Work instruction: A word-for-word reproduction of the data below is needed, with no pictures in it.

Data section:
● ● ● ● ●
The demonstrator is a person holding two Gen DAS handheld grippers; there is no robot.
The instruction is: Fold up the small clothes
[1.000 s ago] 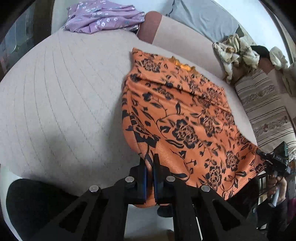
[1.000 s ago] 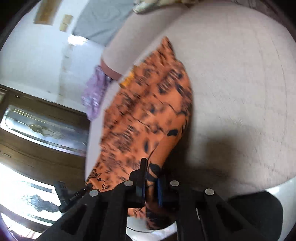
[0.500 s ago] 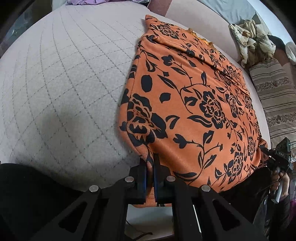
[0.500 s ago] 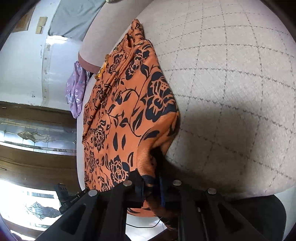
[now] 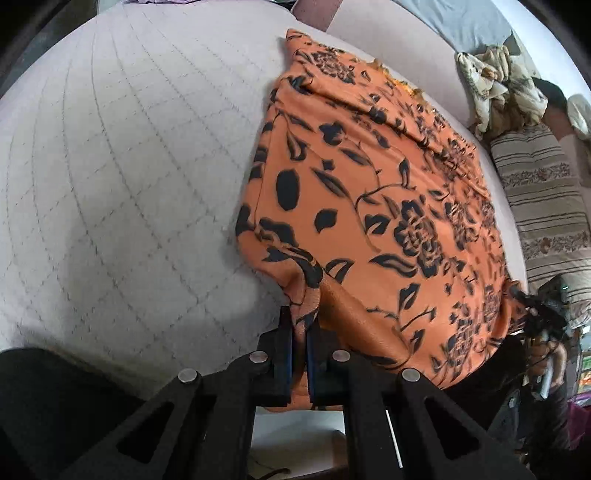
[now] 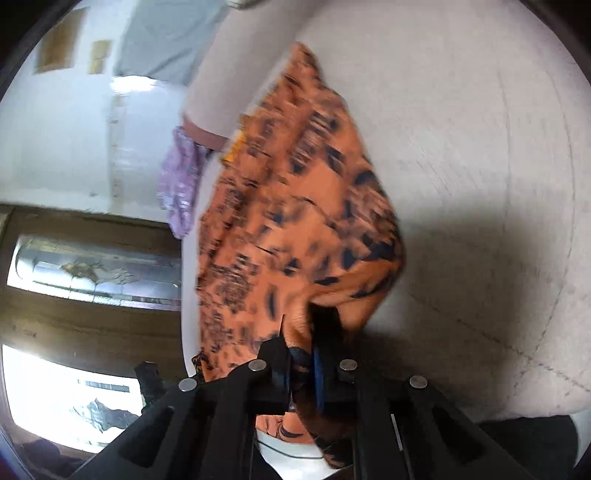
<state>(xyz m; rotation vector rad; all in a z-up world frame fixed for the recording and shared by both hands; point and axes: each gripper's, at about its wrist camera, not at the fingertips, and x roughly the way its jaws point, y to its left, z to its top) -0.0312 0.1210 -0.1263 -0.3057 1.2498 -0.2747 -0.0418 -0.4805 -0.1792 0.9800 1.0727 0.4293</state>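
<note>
Your pale quilted mattress (image 5: 122, 177) fills the frame; a striped beige cushion (image 5: 543, 206) and crumpled cream cloth (image 5: 495, 85) sit at right; a lilac floral garment (image 6: 179, 184) hangs centre left; the orange black-flowered garment (image 5: 369, 192) lies centre, your left gripper (image 5: 300, 332) and right gripper (image 6: 301, 354) each clenched on a near corner.

Garment (image 5: 373, 206) orange with black flowers, leaves and vines; brighter orange-yellow trim at its far edge. Sofa (image 5: 122, 177) pale grey-beige, thin quilted diamond lines; backrest strip (image 5: 314, 11) brownish red. Pillow (image 5: 543, 199) beige with brown stripes and floral bands. Crumpled cloth (image 5: 495, 81) cream with tan print. Sheet (image 5: 465, 18) grey-blue. Purple cloth (image 6: 177, 184) lilac, small pale print, blurred. Left gripper (image 5: 300, 343) black, blue pads; right gripper (image 6: 301, 365) likewise. Wall (image 6: 59, 140) white. Wood (image 6: 85, 325) dark brown.
</note>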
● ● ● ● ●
Exercise result:
The demonstrator is a person holding two Gen DAS handheld grippers; there is no robot.
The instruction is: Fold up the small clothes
[1.000 s ago] 
[1.000 s ago] 
[0.500 s ago] 
[0.500 s ago] 
[now] 
[now] 
<state>(xyz m; rotation vector rad; all in a z-up world frame fixed for the recording and shared by both hands; point and axes: each gripper's, at about its wrist camera, not at the fingertips, and x roughly the way its jaws point, y to its left, z to its top) -0.0312 0.1210 -0.1263 -0.3057 1.2498 -0.2747 -0.0418 -0.4805 -0.1792 0.9800 1.0727 0.4293</state>
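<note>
Your pale quilted mattress (image 5: 122, 177) fills the frame; a striped beige cushion (image 5: 543, 206) and crumpled cream cloth (image 5: 495, 85) sit at right; a lilac floral garment (image 6: 179, 184) hangs centre left; the orange black-flowered garment (image 5: 369, 192) lies centre, your left gripper (image 5: 300, 332) and right gripper (image 6: 301, 354) each clenched on a near corner.

Garment (image 5: 373, 206) orange with black flowers, leaves and vines; brighter orange-yellow trim at its far edge. Sofa (image 5: 122, 177) pale grey-beige, thin quilted diamond lines; backrest strip (image 5: 314, 11) brownish red. Pillow (image 5: 543, 199) beige with brown stripes and floral bands. Crumpled cloth (image 5: 495, 81) cream with tan print. Sheet (image 5: 465, 18) grey-blue. Purple cloth (image 6: 177, 184) lilac, small pale print, blurred. Left gripper (image 5: 300, 343) black, blue pads; right gripper (image 6: 301, 365) likewise. Wall (image 6: 59, 140) white. Wood (image 6: 85, 325) dark brown.
</note>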

No further response is required.